Collected data:
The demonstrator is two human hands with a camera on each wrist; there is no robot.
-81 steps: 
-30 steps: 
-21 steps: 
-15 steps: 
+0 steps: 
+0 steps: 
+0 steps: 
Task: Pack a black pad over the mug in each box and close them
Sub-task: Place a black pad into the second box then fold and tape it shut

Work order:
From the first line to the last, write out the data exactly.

Task answer:
The demonstrator is two human hands with a camera on each wrist; there is no robot.
-81 steps: 
-30 steps: 
-21 steps: 
-15 steps: 
+0 steps: 
+0 steps: 
+0 steps: 
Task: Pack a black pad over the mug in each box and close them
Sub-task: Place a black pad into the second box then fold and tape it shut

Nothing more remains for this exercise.